▶ WHAT TO WORK ON: From the material below, tally every line containing "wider"; reply with the total only.

══════════════════════════════

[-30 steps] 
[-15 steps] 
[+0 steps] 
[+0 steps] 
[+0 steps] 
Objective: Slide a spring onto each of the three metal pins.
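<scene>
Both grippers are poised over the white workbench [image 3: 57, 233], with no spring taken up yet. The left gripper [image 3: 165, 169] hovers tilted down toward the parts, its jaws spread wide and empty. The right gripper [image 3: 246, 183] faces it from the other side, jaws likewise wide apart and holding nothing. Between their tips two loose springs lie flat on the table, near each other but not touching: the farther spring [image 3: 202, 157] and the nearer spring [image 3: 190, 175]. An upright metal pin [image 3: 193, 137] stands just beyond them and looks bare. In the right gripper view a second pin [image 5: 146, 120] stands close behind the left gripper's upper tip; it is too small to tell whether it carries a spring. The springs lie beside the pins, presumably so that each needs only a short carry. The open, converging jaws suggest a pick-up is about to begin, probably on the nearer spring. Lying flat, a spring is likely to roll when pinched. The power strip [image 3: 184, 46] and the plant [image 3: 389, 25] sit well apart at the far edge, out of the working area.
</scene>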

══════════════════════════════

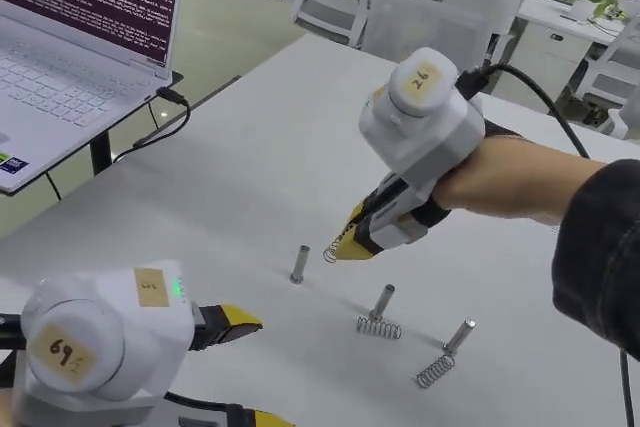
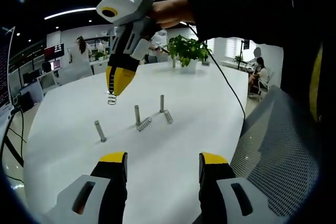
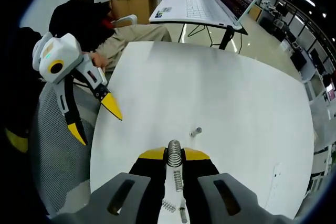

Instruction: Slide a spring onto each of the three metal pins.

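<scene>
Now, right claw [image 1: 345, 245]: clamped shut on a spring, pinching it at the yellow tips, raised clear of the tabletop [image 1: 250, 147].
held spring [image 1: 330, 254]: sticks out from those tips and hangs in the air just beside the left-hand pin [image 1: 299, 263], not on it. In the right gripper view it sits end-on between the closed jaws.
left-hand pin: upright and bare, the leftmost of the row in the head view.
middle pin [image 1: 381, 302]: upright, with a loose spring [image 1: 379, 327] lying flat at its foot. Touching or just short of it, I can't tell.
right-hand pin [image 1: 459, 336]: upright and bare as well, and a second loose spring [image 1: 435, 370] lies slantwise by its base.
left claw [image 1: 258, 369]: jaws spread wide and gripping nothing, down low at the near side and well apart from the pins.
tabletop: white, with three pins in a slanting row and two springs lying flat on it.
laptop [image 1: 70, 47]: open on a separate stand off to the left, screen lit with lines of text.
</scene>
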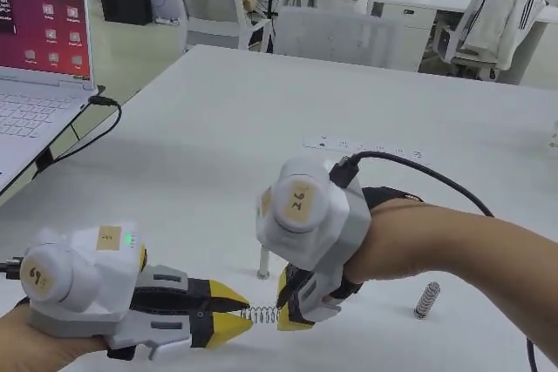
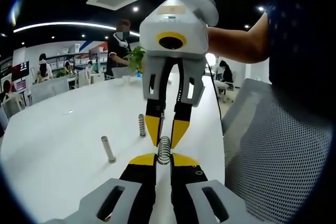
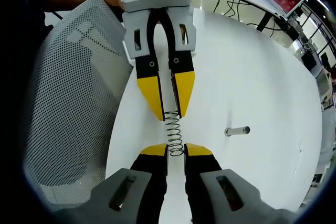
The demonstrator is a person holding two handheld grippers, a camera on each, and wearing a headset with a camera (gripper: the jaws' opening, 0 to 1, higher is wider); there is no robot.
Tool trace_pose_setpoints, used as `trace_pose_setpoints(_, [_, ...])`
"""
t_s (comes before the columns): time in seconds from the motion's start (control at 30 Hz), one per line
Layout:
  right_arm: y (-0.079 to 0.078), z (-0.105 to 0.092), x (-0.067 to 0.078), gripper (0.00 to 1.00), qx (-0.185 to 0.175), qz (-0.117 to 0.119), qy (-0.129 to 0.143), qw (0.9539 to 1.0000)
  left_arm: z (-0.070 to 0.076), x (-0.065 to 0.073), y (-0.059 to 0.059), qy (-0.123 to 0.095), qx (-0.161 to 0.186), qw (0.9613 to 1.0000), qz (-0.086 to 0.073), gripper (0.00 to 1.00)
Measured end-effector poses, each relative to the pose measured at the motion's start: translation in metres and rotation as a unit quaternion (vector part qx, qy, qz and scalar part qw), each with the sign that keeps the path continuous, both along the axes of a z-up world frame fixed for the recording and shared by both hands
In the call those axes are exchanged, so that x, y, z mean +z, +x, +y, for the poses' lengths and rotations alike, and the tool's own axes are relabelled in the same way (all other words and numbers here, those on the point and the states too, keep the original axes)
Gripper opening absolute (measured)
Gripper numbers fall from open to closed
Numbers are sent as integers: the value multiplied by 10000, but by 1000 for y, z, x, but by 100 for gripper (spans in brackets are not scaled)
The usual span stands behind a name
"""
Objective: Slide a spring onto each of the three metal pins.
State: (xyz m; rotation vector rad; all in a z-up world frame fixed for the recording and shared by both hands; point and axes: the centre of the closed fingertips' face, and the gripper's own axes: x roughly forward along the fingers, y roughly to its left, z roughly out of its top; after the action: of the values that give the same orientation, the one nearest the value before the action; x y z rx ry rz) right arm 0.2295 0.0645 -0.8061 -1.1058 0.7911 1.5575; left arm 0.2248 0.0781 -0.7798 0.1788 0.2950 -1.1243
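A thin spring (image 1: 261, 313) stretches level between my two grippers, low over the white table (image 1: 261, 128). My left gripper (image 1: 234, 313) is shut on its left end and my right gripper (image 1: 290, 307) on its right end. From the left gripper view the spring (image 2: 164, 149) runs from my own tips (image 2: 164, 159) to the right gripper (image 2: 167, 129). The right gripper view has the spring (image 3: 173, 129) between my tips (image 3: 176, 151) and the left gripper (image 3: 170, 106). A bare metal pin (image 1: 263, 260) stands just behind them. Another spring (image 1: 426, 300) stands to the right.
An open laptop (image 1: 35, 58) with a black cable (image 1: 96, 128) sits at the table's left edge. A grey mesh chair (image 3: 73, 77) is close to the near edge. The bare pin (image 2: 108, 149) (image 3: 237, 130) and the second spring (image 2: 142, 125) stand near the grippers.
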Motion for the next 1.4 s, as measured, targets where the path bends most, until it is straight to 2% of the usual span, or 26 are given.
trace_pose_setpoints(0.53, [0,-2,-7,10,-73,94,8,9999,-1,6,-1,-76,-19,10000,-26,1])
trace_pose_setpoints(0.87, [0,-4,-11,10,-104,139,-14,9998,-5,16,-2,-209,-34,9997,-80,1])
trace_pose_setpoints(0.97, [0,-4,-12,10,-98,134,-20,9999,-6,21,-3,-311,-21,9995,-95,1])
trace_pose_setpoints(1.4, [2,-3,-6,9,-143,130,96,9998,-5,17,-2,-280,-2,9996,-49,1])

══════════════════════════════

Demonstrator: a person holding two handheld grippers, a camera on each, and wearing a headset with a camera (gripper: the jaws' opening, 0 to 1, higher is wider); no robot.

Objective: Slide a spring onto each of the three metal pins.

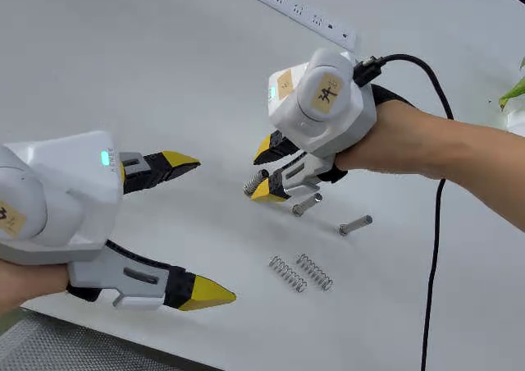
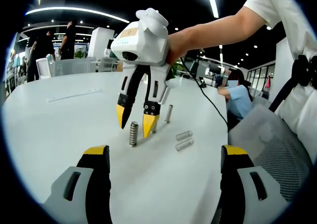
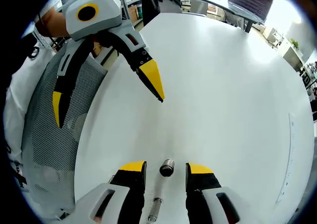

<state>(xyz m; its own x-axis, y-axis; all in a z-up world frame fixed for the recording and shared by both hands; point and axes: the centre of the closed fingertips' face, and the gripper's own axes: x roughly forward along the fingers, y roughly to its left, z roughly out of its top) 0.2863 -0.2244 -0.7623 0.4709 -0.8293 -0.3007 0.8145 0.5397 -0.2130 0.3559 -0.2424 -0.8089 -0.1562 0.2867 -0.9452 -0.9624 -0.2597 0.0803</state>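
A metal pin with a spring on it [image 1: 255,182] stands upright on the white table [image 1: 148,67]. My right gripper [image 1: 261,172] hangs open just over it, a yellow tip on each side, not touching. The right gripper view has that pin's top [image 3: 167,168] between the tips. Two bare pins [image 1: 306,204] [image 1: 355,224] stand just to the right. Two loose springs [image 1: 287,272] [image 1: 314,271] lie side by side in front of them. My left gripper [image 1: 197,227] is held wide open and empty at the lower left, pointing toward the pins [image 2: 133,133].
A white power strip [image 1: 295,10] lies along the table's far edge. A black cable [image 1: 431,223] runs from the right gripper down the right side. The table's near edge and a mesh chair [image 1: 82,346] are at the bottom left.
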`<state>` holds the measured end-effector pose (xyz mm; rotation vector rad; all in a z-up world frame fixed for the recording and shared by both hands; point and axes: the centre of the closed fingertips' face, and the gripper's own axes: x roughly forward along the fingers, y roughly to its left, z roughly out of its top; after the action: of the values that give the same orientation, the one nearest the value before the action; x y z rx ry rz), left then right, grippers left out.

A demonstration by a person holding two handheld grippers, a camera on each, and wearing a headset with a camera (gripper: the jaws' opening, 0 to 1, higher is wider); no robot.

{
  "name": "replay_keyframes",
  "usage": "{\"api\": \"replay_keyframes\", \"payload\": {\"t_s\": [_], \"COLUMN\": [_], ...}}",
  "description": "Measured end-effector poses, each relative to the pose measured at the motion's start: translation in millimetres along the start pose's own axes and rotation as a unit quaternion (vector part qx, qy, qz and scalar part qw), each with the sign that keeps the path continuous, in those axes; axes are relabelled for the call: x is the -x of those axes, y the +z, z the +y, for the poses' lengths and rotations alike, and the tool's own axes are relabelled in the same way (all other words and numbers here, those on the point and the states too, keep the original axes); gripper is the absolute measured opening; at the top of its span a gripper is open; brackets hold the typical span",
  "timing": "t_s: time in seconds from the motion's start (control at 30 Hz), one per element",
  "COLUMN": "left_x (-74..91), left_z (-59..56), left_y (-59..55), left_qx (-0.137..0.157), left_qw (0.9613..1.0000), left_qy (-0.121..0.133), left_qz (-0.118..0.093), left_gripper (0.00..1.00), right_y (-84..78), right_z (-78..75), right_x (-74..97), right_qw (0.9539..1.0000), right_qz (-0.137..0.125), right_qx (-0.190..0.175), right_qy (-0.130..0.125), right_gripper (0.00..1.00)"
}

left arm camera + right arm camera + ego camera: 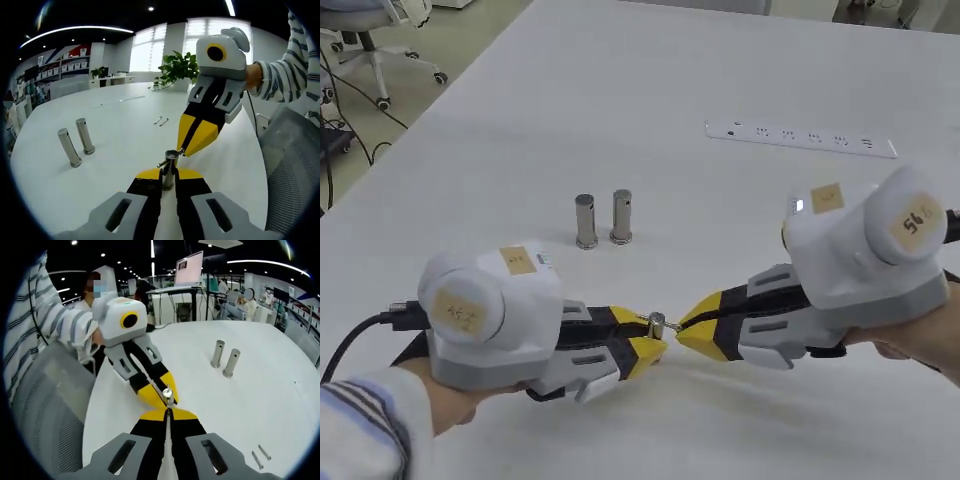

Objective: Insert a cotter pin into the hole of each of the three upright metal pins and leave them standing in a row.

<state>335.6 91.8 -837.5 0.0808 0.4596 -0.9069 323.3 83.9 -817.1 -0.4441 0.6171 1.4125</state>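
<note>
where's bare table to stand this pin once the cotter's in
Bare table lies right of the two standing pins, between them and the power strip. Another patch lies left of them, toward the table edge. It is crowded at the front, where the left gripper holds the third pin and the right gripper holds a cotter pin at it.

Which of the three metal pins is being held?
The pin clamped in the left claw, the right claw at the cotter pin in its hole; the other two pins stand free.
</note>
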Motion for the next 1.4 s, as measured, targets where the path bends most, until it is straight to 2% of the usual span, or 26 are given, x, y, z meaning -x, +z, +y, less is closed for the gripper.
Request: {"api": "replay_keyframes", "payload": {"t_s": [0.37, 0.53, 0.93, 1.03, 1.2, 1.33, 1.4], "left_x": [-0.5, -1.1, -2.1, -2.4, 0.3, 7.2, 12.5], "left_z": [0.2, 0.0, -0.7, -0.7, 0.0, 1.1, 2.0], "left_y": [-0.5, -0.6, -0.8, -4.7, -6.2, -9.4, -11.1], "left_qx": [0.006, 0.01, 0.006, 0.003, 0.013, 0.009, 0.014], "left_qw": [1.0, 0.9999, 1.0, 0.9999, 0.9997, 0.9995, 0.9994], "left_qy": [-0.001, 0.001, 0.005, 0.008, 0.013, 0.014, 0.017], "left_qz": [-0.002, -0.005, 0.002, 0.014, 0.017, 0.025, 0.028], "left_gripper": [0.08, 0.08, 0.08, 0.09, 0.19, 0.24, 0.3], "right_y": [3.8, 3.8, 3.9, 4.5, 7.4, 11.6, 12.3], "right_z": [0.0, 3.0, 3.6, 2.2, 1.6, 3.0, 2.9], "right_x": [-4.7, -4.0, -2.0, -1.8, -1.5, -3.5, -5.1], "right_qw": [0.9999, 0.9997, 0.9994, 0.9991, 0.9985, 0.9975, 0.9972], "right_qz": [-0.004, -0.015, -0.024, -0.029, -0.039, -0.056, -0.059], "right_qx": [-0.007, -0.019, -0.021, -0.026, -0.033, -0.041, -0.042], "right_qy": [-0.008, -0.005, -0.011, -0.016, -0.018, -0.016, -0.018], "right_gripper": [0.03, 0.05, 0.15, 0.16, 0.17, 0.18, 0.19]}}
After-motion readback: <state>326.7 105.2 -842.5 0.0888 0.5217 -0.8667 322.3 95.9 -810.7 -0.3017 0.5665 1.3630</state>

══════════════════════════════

▶ PROBLEM SOLUTION: 3